(photo: The Doctr)
Way back in the day when we were just newlyweds (or 18 months ago if you prefer), we came up with a list of things that we thought would be good to do since we’re now married. Surprisingly enough we managed to accomplish most of those things on the list. One task we decided to pursue almost immediately after we were married was to get life insurance.
We did the responsible thing and reserached our options and talked to a bunch of different agents and got some quotes. We decided that we would get a 30-year term life insurnace plan for $750,000 for each of us. Whether you think we’re over-insured or should have gone with a whole-life plan, that’s not the point of this post.
The point of this post is to tell you that my genes and medical history suck, especially when it comes to how they have affected my life insurance premiums.
Life insurance premiums can vary depending on how you are classified. These classificications range from feel-good terms like "Premium-plus" or "premium" to the mediocre "standard" and finally the dreaded "Schedule __", where a letter goes into the blank. Your classification depends on how (un)healthly you are at the time that you are purchasing the insurance and your overall medical history.

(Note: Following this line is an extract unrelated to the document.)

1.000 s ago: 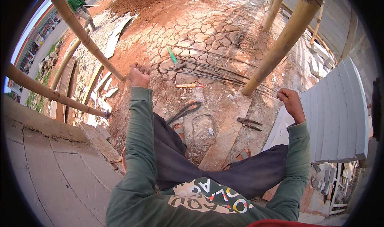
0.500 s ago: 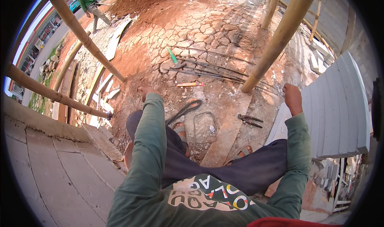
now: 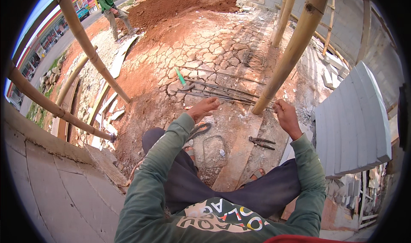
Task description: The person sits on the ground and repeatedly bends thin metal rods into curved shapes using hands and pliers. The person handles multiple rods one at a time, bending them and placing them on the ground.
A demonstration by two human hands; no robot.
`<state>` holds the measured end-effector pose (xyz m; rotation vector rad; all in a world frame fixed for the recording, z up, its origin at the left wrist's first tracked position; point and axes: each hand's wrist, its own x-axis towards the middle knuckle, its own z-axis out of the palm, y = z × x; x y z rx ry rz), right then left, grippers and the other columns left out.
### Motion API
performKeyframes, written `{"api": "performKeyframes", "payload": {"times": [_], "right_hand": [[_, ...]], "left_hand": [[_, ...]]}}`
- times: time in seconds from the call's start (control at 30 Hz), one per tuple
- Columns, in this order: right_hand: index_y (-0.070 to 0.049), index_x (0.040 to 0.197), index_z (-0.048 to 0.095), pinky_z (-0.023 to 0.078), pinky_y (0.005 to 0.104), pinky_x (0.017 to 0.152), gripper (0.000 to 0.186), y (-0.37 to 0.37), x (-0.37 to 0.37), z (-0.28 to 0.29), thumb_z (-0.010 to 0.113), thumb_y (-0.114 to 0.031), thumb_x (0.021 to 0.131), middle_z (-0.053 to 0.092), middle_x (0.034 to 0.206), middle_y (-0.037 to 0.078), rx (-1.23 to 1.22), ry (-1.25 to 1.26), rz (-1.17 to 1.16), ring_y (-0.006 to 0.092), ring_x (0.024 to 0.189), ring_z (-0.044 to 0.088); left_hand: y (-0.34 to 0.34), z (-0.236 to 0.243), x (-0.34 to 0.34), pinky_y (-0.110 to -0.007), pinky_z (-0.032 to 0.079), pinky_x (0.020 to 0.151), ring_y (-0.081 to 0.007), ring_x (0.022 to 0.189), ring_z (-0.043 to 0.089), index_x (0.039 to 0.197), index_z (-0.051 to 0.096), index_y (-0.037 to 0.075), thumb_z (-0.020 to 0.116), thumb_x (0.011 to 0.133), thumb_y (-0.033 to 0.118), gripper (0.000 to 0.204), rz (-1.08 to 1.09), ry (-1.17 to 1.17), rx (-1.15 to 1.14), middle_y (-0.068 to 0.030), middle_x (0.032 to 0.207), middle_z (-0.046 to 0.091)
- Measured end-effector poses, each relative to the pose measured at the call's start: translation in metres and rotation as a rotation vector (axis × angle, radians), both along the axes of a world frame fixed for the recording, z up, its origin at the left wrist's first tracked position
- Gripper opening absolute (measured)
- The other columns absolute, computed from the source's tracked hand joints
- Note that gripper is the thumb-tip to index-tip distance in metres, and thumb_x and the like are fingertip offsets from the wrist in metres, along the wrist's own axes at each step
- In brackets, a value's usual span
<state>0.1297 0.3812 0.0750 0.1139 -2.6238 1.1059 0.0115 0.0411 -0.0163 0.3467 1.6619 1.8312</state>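
My left hand (image 3: 204, 109) hovers above the dirt in front of my knees, its fingers loosely stretched and apart; I see nothing in it. To the right, my right hand (image 3: 286, 116) is raised with the fingers curled together near the foot of a bamboo pole (image 3: 295, 46). Whatever it may hold is too small to make out. Below it, black-handled pincers (image 3: 262, 142) lie on the ground. Just beyond my left hand are thin steel rods (image 3: 222, 91) and a green-handled hammer (image 3: 180, 77). A dark looped strap (image 3: 203, 129) sits partly behind my left forearm.
A bent wire frame (image 3: 204, 153) and a wooden plank (image 3: 239, 151) lie between my feet. Stacked grey blocks (image 3: 353, 119) stand at the right, a wire coil (image 3: 255, 61) farther off. Bamboo poles (image 3: 85, 44) cross the left. A person in green (image 3: 112, 9) stands far left.
My left hand has swung right and inward, over where a red-and-yellow strip lay; that strip no longer shows. My right hand has moved left and lower. The distant person has shifted right.
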Motion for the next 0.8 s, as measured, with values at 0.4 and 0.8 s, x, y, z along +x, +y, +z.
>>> {"api": "performKeyframes", "payload": {"times": [0.4, 0.8], "right_hand": [[-0.001, 0.090, 0.060, 0.046, 0.0435, 0.064, 0.015, -0.053, 0.015, -0.040, 0.057, -0.016, 0.090, 0.061, 0.071, 0.018, 0.165, -0.299, 0.314, 0.0348, 0.069, 0.062], [0.002, 0.124, 0.049, 0.047, 0.0423, 0.092, 0.043, -0.085, 0.005, -0.043, 0.057, -0.028, 0.094, 0.062, 0.114, 0.021, 0.030, -0.339, 0.572, 0.0346, 0.110, 0.060]], "left_hand": [[-0.004, 0.052, -0.015, -0.028, 0.051, 0.063, -0.0127, 0.063, 0.056, 0.093, 0.054, 0.010, 0.054, 0.098, 0.034, 0.025, 0.792, 0.005, 0.613, -0.0005, 0.071, 0.054], [0.059, 0.022, 0.046, -0.043, 0.049, 0.084, -0.0185, 0.065, 0.056, 0.080, 0.042, 0.011, 0.038, 0.101, 0.045, 0.041, 0.350, 0.098, 0.714, -0.0022, 0.063, 0.046]]}}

I’ve been candid about writing about my health on this blog – everything from losing weight, battles with depression, knee surgery, and high blood pressure. Apparanelty the insurance companies don’t like to see that I’ve been in the doctor’s office as much as I have been for my various ailments. In addition, a family history of diabetes and heart disease doesn’t bode well for me, either.
As if my medical history wasn’t bad enough, I also get white coat hypertension, meaning that I get anxious when I get into a doctor’s office or when I know I’m going to get a medical check up, causing me to have temporary high blood pressure. So when the insurance company sent a person to do the at-home medical exam, my blood pressure was through the roof. Not good.
The ironic part about all of this is that even though all of that was on my medical record, in the 2 years prior I had done the prudent thing and actually got treated for everything, and was the healthiest I’d ever been.
At the end of this process, Her was classified as Premium-plus. Unfortunately, I had been classified as Schedule D. This means that we have the privelage of paying about $220 per month for health insurance. OUCH!
I learned that I can get re-evaluated after 3 years, which I’m definitely going to do. Unfortunately, it doesn’t look like I can do anything about my past.